* Task to complete
Which lines hold the string "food"? Copy each of them from the material below.

* Collected data
**********

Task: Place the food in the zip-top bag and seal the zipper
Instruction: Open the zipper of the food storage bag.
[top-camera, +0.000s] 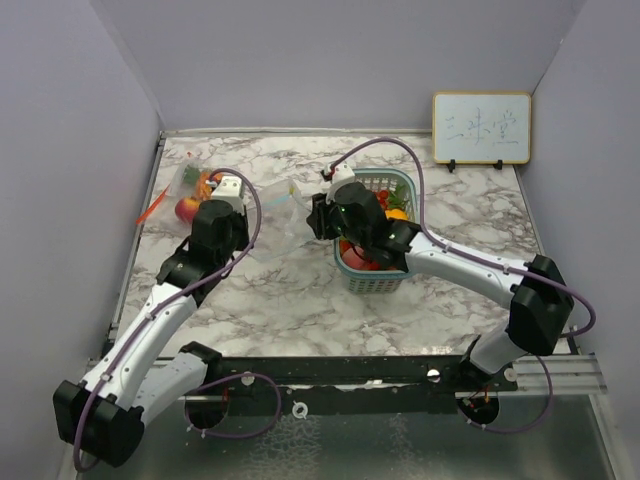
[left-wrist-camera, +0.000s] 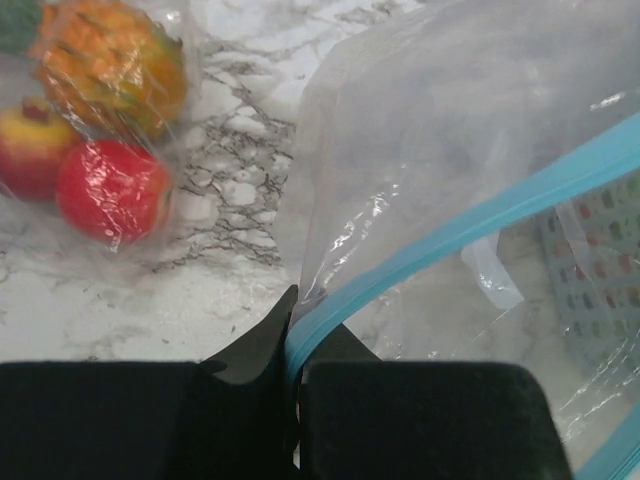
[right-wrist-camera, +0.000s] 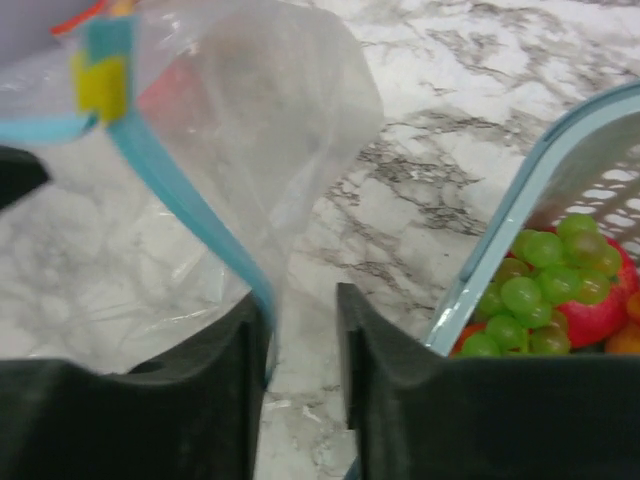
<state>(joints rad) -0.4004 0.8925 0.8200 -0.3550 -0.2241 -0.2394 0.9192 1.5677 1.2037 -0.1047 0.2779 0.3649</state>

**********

* Result of this exercise
Task: Place the food in the zip-top bag and seal the zipper
Instruction: Open the zipper of the food storage bag.

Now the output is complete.